It is also good to see more eyes and ears exposed to stories from hard-hit Cantabs, as coverage of what they’re facing has again extended beyond The Press, and into prime time radio and TV slots, spearheaded by the likes of journalists John Campbell and Patrick Gower.

Yet as the media has shone a light on the $270 million EQC has spent on re-repairs, it is worth noting the Crown has to date allocated $1.48 billion towards bailing out the failed private insurer, AMI, in the wake of the Canterbury quakes.

I don’t want to diminish the strife represented by this $270 million, but the amount set aside for Southern Response - the agency formed to take over AMI’s quake claims - is five times larger.

And while part of the debacle around the EQC re-repairs issue is that the former Minister Responsible for EQC, Gerry Brownlee, in June 2016 estimated the overall cost of this to only be $60 million to $70 million, the cost blowout around Southern Response is even greater.

In March 2012, Treasury's "best estimate of the likely cost of the AMI support package over its life" was only $98 million. So the $1.48 billion bill taxpayers now face is 15 times larger than what was initially expected.

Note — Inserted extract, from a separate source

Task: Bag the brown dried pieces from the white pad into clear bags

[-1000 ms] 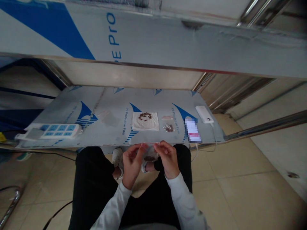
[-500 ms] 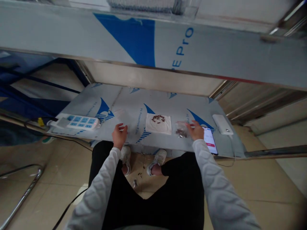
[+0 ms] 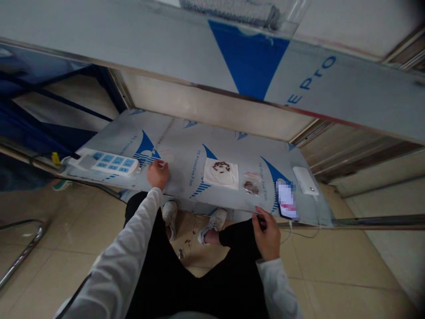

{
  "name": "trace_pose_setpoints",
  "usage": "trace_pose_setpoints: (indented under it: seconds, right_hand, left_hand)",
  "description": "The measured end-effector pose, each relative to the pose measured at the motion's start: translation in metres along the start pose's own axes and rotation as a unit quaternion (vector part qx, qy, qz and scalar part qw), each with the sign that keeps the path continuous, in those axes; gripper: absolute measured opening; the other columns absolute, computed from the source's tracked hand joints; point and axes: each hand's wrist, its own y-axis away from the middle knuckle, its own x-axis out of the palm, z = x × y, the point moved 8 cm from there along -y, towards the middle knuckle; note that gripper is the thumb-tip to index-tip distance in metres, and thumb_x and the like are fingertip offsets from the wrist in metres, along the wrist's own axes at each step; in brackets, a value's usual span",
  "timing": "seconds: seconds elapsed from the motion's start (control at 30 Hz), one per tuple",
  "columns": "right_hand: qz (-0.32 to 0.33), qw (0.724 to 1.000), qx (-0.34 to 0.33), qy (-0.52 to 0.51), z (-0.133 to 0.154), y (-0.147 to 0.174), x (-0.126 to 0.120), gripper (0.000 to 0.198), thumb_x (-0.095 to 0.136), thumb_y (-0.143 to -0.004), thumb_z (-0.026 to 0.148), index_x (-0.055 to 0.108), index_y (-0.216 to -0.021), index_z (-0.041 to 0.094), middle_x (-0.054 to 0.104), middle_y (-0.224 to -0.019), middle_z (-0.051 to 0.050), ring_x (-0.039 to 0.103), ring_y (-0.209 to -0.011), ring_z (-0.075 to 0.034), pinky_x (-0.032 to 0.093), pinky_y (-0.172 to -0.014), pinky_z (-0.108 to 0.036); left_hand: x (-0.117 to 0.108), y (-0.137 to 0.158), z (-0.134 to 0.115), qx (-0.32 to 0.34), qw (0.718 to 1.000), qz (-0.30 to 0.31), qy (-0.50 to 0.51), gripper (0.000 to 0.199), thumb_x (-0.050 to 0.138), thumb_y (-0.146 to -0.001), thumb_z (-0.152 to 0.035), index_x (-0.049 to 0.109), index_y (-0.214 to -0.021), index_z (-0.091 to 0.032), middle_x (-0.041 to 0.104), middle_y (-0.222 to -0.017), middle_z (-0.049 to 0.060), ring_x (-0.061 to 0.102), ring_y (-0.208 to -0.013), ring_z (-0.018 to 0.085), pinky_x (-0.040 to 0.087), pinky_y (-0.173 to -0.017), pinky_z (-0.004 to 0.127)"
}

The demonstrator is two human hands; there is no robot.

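Observation:
My left hand [image 3: 157,174] is over the left part of the lower shelf, its fingers loosely bent and a little apart, with nothing visible in them. Just beyond its fingertips lies a flat clear plastic bag [image 3: 166,155]. My right hand [image 3: 267,234] hangs above my right thigh in front of the shelf edge, fingers half curled and apart, holding nothing I can see. Between the hands, a white cloth or paper square [image 3: 215,178] bears a cluster of small brown pieces [image 3: 220,166]. Right of it rests a small clear zip bag [image 3: 251,188] with dark little parts inside.
A phone [image 3: 287,199] with a lit screen and a white power bank [image 3: 305,180] with a cable lie at the right. On the left is a white power strip [image 3: 113,163]. An upper shelf [image 3: 159,53] overhangs the back. Small bits [image 3: 181,253] lie on the floor.
My right hand has left the zip bag of small parts and drawn back over my thigh. My left hand has moved slightly left and forward, closer to the flat clear bag. The view has shifted.

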Motion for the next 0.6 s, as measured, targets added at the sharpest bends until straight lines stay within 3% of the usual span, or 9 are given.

The most recent extension of funding for Southern Response was a hefty $230 million.

Buried in the 2017 Budget, news of this “blowout” hardly made national headlines.

The greater the grillings Brownlee and EQC CEO, Sid Miller, receive by media for EQC’s shortcoming, the more evident the lack of such scrutiny of AMI’s directors becomes.

The costs EQC faces stem from failings of a scheme we are lucky to have in New Zealand, which broadly succeeded in getting Canterbury back on its feet.

Yet the overblown costs taxpayers face for Southern Response is the result of a private insurer concentrating too much of its risk in Christchurch and not buying enough reinsurance.

Which is worse?

How unfair is it that AMI’s former board (consisting of John Balmforth, Kerry Nolan, Richard Flower, Brian Gargiulo, Trevor Kerr, Philip Shewell, and David Wolfenden) hasn’t received renewed scrutiny each time the Crown has dug further into its pockets to cover the cost of the bail out?

Sure, the EQC re-repairs situation is easier for people to relate to, thus is more palatable to the mainstream media, as it has been detrimental to a number of Canterbury households and is far from being resolved. Whereas the AMI bailout is just a set of numbers on a balance sheet for the general public.

Yet the severity of the bailout becomes a little easier to understand if you consider the opportunity cost of it. How far could $1.48 billion go towards improving roads in Christchurch, doing maintenance on Middlemore Hospital, or building more houses for example?

One could also call into question the level of due diligence the Government did before agreeing to the bail out, given its cost has by far exceeded expectations. There is a point here, however it's worth considering the fact all private insurers ended up forking out more for the quakes than initially expected. 

The Government was also arguably left without much choice, but to sign what we have now come to learn was somewhat of a blank cheque.

Southern Response doesn’t expect its coffers will need further topping up at this stage.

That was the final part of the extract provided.